### WHAT YOU SHOULD DO
A faithful copy of every record is needed here. Images must not appear in it.
==========
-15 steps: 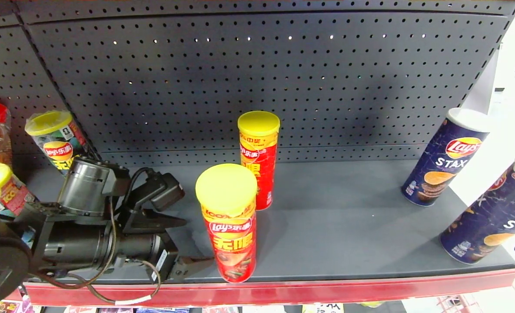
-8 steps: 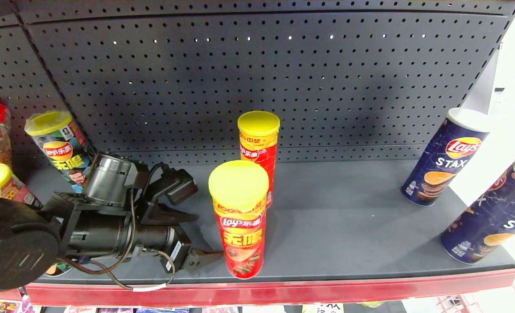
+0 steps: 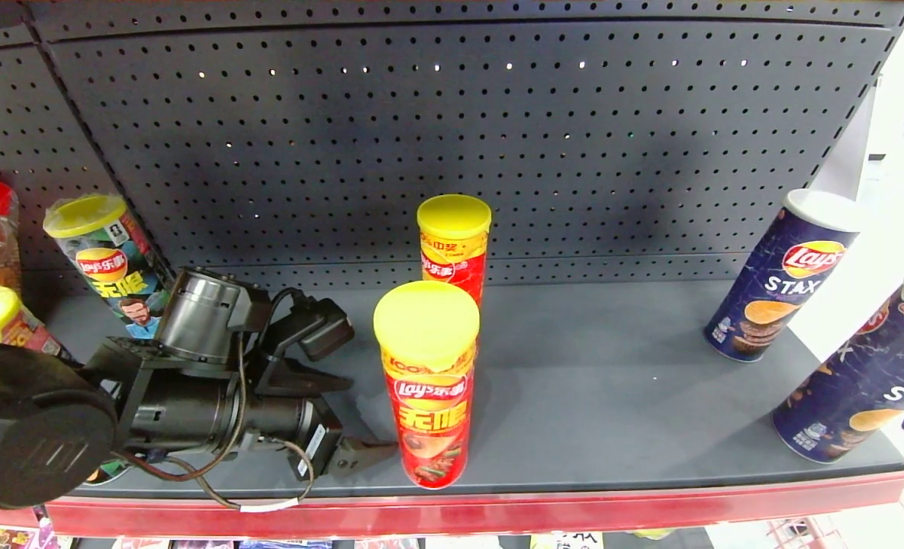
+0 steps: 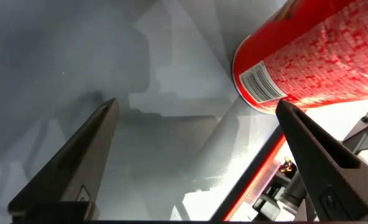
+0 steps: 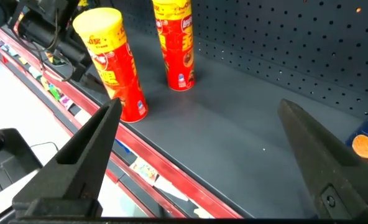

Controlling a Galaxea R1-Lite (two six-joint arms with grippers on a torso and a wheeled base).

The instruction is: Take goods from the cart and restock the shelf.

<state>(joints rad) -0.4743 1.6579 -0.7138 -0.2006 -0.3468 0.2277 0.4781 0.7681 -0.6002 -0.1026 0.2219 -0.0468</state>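
can point(image 3: 429, 412) of chips stands up tall on the shelf point(image 3: 612, 404), just ahead of our left gripper point(image 3: 366, 415), whose fingers point(image 3: 307, 379) are wide apart. one finger tip sits right by its side, so we think we must pull straight back, not sideways.

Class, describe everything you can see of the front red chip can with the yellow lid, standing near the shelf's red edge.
The front can is a tall cylinder in a glossy red printed wrap with yellow lettering, a barcode near its base and a flat yellow lid, plastic-looking and shut. It stands upright on the grey shelf near the red front edge, before a second red can. The open left gripper sits beside it, one fingertip seemingly at its lower side.
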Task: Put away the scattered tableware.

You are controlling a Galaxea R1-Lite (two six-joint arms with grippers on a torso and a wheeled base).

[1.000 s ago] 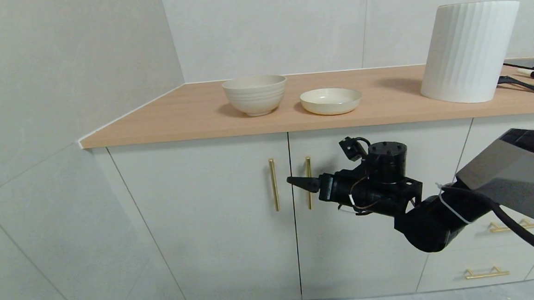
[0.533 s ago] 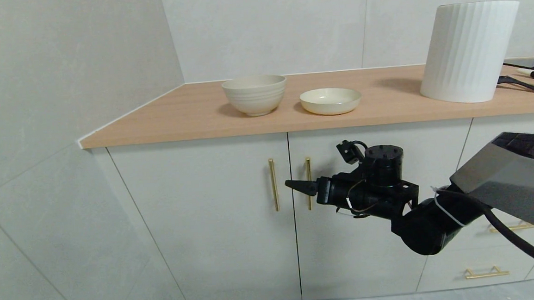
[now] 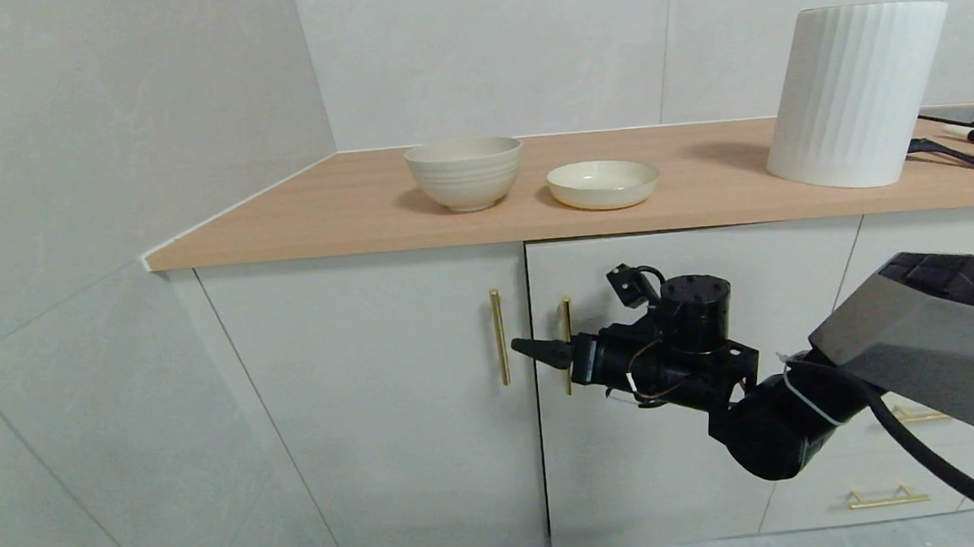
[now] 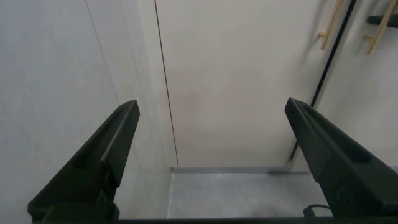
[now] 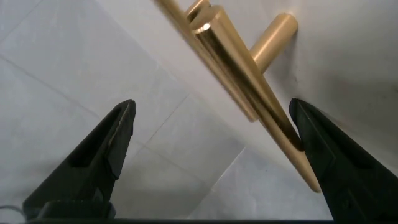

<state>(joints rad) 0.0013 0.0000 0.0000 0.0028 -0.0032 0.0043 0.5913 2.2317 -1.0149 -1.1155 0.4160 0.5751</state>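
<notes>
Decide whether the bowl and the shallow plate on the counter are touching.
Apart. The head view shows a strip of bare counter between the bowl and the plate.

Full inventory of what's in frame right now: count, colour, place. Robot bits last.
beige ribbed bowl: 1, beige, on the countertop, left of the dish
shallow cream dish: 1, cream, on the countertop, beside the bowl, not touching it
tall white ribbed cylinder: 1, white, on the countertop, right
dark utensils: count unclear, black, countertop's right edge
wooden countertop: 1, light brown, above the cabinets
cabinet doors: 2, white, right one looks slightly ajar
gold bar handles: 2 vertical on doors, 2 horizontal on the drawers lower right
right gripper: 1, black, open, right door's handle between its fingers
left gripper: 1, black, open, low, facing the cabinet
</notes>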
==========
### ANSWER TO THIS PROBLEM
-15 steps: 
-8 steps: 
+0 steps: 
+0 steps: 
+0 steps: 

Controlling a Galaxea R1-Lite (two six-joint arms with grippers on a torso and a wheeled base).

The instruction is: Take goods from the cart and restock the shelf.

<state>(joints rad) -0.4743 1.6579 -0.7138 -0.2006 -0.3468 0.2277 0.4781 0.7681 -0.6002 -0.1026 0.2219 -0.0468</state>
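can point(image 3: 429, 412) of chips stands up tall on the shelf point(image 3: 612, 404), just ahead of our left gripper point(image 3: 366, 415), whose fingers point(image 3: 307, 379) are wide apart. one finger tip sits right by its side, so we think we must pull straight back, not sideways.

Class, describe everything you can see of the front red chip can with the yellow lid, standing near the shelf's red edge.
The front can is a tall cylinder in a glossy red printed wrap with yellow lettering, a barcode near its base and a flat yellow lid, plastic-looking and shut. It stands upright on the grey shelf near the red front edge, before a second red can. The open left gripper sits beside it, one fingertip seemingly at its lower side.
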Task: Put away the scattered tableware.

You are controlling a Galaxea R1-Lite (two six-joint arms with grippers on a torso and a wheeled base).

[1.000 s ago] 
[0.533 s ago] 
[now] 
[now] 
[now] 

<state>(joints rad) 0.0013 0.0000 0.0000 0.0028 -0.0032 0.0043 0.5913 2.2317 -1.0149 -1.1155 0.4160 0.5751</state>
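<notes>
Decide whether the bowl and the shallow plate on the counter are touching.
Apart. The head view shows a strip of bare counter between the bowl and the plate.

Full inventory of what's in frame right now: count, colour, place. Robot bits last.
beige ribbed bowl: 1, beige, on the countertop, left of the dish
shallow cream dish: 1, cream, on the countertop, beside the bowl, not touching it
tall white ribbed cylinder: 1, white, on the countertop, right
dark utensils: count unclear, black, countertop's right edge
wooden countertop: 1, light brown, above the cabinets
cabinet doors: 2, white, right one looks slightly ajar
gold bar handles: 2 vertical on doors, 2 horizontal on the drawers lower right
right gripper: 1, black, open, right door's handle between its fingers
left gripper: 1, black, open, low, facing the cabinet
</notes>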

There is nothing more to the output.